— Тебя ждут в театре.
— Прошу, Густав, устрой как-нибудь, чтоб оставили в покое. Скажи, еще не выздоровела, не в состоянии петь. Представляешь, не могу, и все.
— Странно, дала несколько представлений, а теперь заявляешь: не могу. Понимаешь ли, в какое положение опять меня ставишь?
— Откуда им знать, что я делала в Бухаресте?
— Мисси, что ты хочешь сделать с нами? — жалобно проговорил он. — До какой черты дойдет твоя наивность или упрямство?
— Не понимаю тебя, — она была искренне озабочена его отчаянным, загнанным видом. — Что значит этот тон?
— Неужели не понимаешь, что твое поведение могут расценить как прямой саботаж? А в этой стране саботаж сейчас карается очень, очень… — Он сжал челюсти и застыл.
— Хоть бы ты пощадил меня…
— Но я же ничего не решаю, Мисси, дорогая. Пойми, наконец, я также подчиняюсь их требованиям, как и все. Деваться некуда, такова правда жизни.
— Какая же я дура, какая дура! Почему не осталась в Вене? Пусть бы это и грозило возвращением в мюзик-холл.
— Опять! Ну сколько можно быть такой наивной? Что сейчас Вена, что Берлин? Как и Рим, как Париж, как многие другие города Европы?
Они замолчали. Вот тебе и радость встречи. Какой короткой она была! Мария оторвала лицо от стекла — она стояла у окна и выглядывала на пустую серую улицу.
— То, что происходит с нами, — просто страшно, Густав. Я так скучала по тебе! И почувствовала себя такой счастливой, когда увидела. И вот не можем сказать друг другу доброго слова. Ты даже не спросил, повидалась ли с матерью, была ли на могиле отца.
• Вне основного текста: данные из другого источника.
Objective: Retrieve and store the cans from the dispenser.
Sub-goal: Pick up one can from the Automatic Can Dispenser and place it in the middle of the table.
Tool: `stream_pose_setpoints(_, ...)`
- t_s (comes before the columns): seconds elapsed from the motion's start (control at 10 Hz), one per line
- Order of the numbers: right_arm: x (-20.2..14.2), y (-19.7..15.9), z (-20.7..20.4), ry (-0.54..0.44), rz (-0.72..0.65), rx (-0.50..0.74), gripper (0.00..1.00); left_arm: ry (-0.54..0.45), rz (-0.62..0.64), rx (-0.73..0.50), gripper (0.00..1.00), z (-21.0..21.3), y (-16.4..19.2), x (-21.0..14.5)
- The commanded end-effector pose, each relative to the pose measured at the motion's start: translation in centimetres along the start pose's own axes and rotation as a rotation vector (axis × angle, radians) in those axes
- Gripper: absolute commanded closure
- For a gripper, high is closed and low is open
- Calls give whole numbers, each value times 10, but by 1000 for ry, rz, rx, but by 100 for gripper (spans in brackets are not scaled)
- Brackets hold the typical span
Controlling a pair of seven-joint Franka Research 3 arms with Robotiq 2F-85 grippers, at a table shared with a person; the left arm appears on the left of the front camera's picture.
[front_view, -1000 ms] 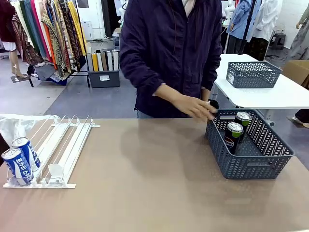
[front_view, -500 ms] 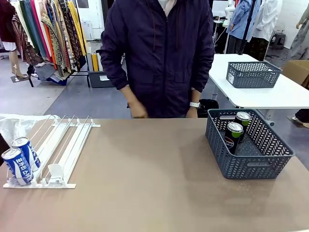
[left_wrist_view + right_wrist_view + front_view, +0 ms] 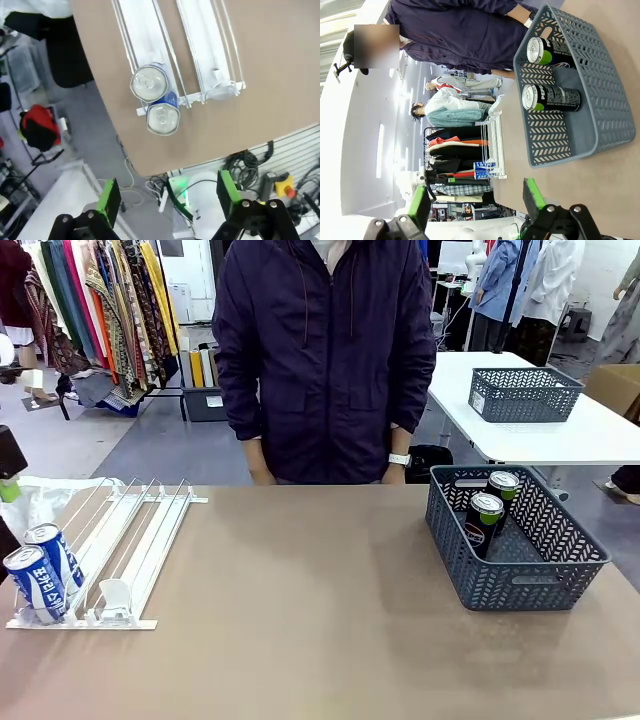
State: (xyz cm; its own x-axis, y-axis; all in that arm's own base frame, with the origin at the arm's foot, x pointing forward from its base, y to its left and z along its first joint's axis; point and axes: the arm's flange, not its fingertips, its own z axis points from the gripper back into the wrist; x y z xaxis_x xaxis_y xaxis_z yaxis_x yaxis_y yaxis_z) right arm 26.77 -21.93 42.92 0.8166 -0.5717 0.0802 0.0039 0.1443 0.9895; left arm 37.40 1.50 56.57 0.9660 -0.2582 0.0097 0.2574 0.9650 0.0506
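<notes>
Two blue and white cans (image 3: 55, 552) (image 3: 30, 585) stand at the near end of the white wire dispenser (image 3: 140, 540) at the table's left. My left gripper (image 3: 168, 197) hangs open high above them, their silver tops (image 3: 149, 83) (image 3: 162, 119) below and ahead of its green pads. One of its fingers (image 3: 8, 468) pokes in at the front view's left edge. Two black cans (image 3: 485, 520) (image 3: 503, 488) stand in the grey mesh basket (image 3: 560, 575) at the right. My right gripper (image 3: 476, 197) is open and holds nothing, well back from the basket (image 3: 600, 85).
A person in a dark jacket (image 3: 325, 350) stands at the table's far edge, hands down by the edge. A white plastic bag (image 3: 35, 495) lies behind the dispenser. The brown tabletop (image 3: 310, 620) between dispenser and basket is bare. A second grey basket (image 3: 525, 393) sits on another table behind.
The person pulled a hand back from the basket and straightened up. A finger of my left gripper has come into the front view at the left edge. The cans have not moved.
</notes>
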Motion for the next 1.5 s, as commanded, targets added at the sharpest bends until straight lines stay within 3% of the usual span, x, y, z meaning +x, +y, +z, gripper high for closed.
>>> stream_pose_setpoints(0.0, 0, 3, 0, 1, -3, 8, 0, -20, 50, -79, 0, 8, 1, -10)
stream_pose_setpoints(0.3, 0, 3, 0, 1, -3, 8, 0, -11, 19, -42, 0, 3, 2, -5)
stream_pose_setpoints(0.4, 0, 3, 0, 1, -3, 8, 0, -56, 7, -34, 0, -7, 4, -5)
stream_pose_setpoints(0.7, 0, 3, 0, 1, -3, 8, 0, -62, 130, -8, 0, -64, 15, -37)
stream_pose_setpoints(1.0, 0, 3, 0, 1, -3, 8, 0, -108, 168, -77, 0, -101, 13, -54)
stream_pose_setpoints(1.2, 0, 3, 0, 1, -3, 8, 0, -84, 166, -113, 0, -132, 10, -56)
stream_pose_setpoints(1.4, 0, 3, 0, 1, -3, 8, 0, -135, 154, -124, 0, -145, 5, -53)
Вместо этого ссоримся.
— Мы не ссоримся, Мисси. Это действительность, от которой ты пытаешься отвернуться, делая вид, что ничего не понимаешь. Прости меня! Я в самом деле упустил из виду… Но не знаю как… Ты ведь сама начала разговор, как дела здесь, и я просто не успел спросить…
— Да. Спросить хотя бы о том, что умер отец. В целом довольно еще молодой человек. Ладно, расскажу сама, без твоих расспросов. Был расстрелян немецким солдатом. И, может, его дочь или жена живут где-то здесь, рядом. Не исключено, что можем встретиться хоть на лестнице этого дома.
Густав окаменел. Лицо его покрылось синим налетом.
— Господи, Мисси! Он был партизаном? Сделал что-то против властей?
— Успокойся. Ничего он не сделал. Ничем не повредил рейху. Если не считать, что хотел украсть несколько кусков угля.
— Украсть?!
— Вот именно. Страшно, не правда ли? Теперь даже вообразить не можешь, с кем живешь! Еще бы! Всем вам здесь это просто непонятно! Уму непостижимо! А вот я его понимаю. Вынужден был так поступить, потому что нечем было согреть дом. А мама больна.